What you are asked to do:
Reproduce the listing below in its entirety. Change nothing.

Information shown:
------------
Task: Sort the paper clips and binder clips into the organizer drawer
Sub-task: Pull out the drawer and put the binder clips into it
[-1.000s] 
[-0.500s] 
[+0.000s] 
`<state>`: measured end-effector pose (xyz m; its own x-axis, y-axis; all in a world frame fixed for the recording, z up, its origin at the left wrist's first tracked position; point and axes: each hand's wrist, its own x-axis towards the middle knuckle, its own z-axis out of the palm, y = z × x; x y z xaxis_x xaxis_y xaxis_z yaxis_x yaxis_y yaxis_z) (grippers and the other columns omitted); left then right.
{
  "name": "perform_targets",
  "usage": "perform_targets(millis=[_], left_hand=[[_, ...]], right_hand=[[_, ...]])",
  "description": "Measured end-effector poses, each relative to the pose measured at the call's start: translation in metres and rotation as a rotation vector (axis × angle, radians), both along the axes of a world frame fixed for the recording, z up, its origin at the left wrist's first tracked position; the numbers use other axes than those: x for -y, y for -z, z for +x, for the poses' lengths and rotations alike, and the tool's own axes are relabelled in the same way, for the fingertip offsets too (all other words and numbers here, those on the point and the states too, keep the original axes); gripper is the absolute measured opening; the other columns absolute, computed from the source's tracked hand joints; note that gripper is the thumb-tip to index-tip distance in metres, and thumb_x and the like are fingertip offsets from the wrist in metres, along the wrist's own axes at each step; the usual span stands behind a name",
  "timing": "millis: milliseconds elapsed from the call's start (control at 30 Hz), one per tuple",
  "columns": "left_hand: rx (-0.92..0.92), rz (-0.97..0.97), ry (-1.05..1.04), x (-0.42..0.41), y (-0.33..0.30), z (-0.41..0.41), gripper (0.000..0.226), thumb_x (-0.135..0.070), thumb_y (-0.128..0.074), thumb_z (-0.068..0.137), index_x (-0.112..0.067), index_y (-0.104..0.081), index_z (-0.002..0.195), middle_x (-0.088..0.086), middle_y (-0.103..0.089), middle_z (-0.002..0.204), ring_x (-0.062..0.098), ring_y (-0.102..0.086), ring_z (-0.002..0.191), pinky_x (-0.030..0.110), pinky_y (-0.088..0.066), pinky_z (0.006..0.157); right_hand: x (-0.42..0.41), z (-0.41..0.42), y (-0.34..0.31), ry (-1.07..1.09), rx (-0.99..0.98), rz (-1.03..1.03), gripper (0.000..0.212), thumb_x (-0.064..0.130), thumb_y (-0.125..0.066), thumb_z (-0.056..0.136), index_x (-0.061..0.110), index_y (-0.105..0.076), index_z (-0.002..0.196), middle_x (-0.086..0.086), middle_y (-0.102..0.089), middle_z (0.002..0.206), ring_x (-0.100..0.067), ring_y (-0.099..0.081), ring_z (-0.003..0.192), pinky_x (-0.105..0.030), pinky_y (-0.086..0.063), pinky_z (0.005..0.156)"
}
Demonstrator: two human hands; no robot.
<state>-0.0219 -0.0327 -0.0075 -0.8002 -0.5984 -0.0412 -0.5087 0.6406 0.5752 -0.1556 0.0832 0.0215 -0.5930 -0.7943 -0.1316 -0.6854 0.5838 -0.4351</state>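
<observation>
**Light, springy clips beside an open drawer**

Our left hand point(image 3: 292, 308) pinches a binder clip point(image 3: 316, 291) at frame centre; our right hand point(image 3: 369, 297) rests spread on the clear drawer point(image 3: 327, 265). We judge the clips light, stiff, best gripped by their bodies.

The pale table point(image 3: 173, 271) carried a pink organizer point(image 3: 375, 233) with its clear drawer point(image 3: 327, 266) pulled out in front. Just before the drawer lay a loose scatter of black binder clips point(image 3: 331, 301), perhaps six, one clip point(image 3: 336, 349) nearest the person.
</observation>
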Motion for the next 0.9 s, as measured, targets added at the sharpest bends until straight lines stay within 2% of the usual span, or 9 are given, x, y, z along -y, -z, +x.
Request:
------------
Solution to this task:
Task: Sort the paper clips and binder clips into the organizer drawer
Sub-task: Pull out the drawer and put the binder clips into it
[-1.000s] 
[-0.500s] 
[+0.000s] 
`<state>`: measured end-effector pose (xyz m; its own x-axis, y-axis; all in a world frame fixed for the recording, z up, its origin at the left wrist's first tracked position; point and axes: each hand's wrist, its own x-axis towards the middle knuckle, its own z-axis out of the palm, y = z × x; x y z xaxis_x xaxis_y xaxis_z yaxis_x yaxis_y yaxis_z) (grippers and the other columns omitted); left then right.
{
  "name": "perform_targets",
  "usage": "perform_targets(millis=[_], left_hand=[[_, ...]], right_hand=[[_, ...]])",
  "description": "Measured end-effector poses, each relative to the pose measured at the call's start: translation in metres and rotation as a rotation vector (axis × angle, radians), both along the axes of a world frame fixed for the recording, z up, its origin at the left wrist's first tracked position; the numbers use other axes than those: x for -y, y for -z, z for +x, for the poses' lengths and rotations alike, and the tool's own axes are relabelled in the same way, for the fingertip offsets too (all other words and numbers here, those on the point and the states too, keep the original axes); gripper is the absolute measured opening; the other columns absolute, computed from the source's tracked hand joints; note that gripper is the thumb-tip to index-tip distance in metres, and thumb_x and the like are fingertip offsets from the wrist in metres, along the wrist's own axes at each step; the usual span stands behind a name",
  "timing": "millis: milliseconds elapsed from the call's start (control at 30 Hz), one per tuple",
  "columns": "left_hand: rx (-0.92..0.92), rz (-0.97..0.97), ry (-1.05..1.04), x (-0.42..0.41), y (-0.33..0.30), z (-0.41..0.41), gripper (0.000..0.226), thumb_x (-0.135..0.070), thumb_y (-0.128..0.074), thumb_z (-0.068..0.137), index_x (-0.112..0.067), index_y (-0.104..0.081), index_z (-0.002..0.195), middle_x (-0.088..0.086), middle_y (-0.103..0.089), middle_z (-0.002..0.204), ring_x (-0.062..0.098), ring_y (-0.102..0.086), ring_z (-0.002..0.191), pinky_x (-0.030..0.110), pinky_y (-0.088..0.066), pinky_z (0.006..0.157); right_hand: x (-0.42..0.41), z (-0.41..0.42), y (-0.34..0.31), ry (-1.07..1.09), rx (-0.99..0.98), rz (-1.03..1.03), gripper (0.000..0.212), thumb_x (-0.064..0.130), thumb_y (-0.125..0.066), thumb_z (-0.056..0.136), index_x (-0.061..0.110), index_y (-0.105..0.076), index_z (-0.002..0.196), middle_x (-0.086..0.086), middle_y (-0.102..0.089), middle_z (0.002..0.206), ring_x (-0.100..0.067), ring_y (-0.099..0.081), ring_z (-0.003..0.192), pinky_x (-0.105..0.030), pinky_y (-0.086..0.063), pinky_z (0.005..0.156)"
}
Demonstrator: two human hands; no robot.
<state>-0.0219 -0.0327 -0.0075 -0.8002 -0.5984 -0.0412 -0.5087 0.6406 0.5752 -0.1556 0.0832 0.0215 -0.5930 -0.7943 -0.1316 -0.6854 0.5838 -0.4351</state>
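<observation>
**Light, springy clips beside an open drawer**

Our left hand point(image 3: 292, 308) pinches a binder clip point(image 3: 316, 291) at frame centre; our right hand point(image 3: 369, 297) rests spread on the clear drawer point(image 3: 327, 265). We judge the clips light, stiff, best gripped by their bodies.

The pale table point(image 3: 173, 271) carried a pink organizer point(image 3: 375, 233) with its clear drawer point(image 3: 327, 266) pulled out in front. Just before the drawer lay a loose scatter of black binder clips point(image 3: 331, 301), perhaps six, one clip point(image 3: 336, 349) nearest the person.
</observation>
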Motion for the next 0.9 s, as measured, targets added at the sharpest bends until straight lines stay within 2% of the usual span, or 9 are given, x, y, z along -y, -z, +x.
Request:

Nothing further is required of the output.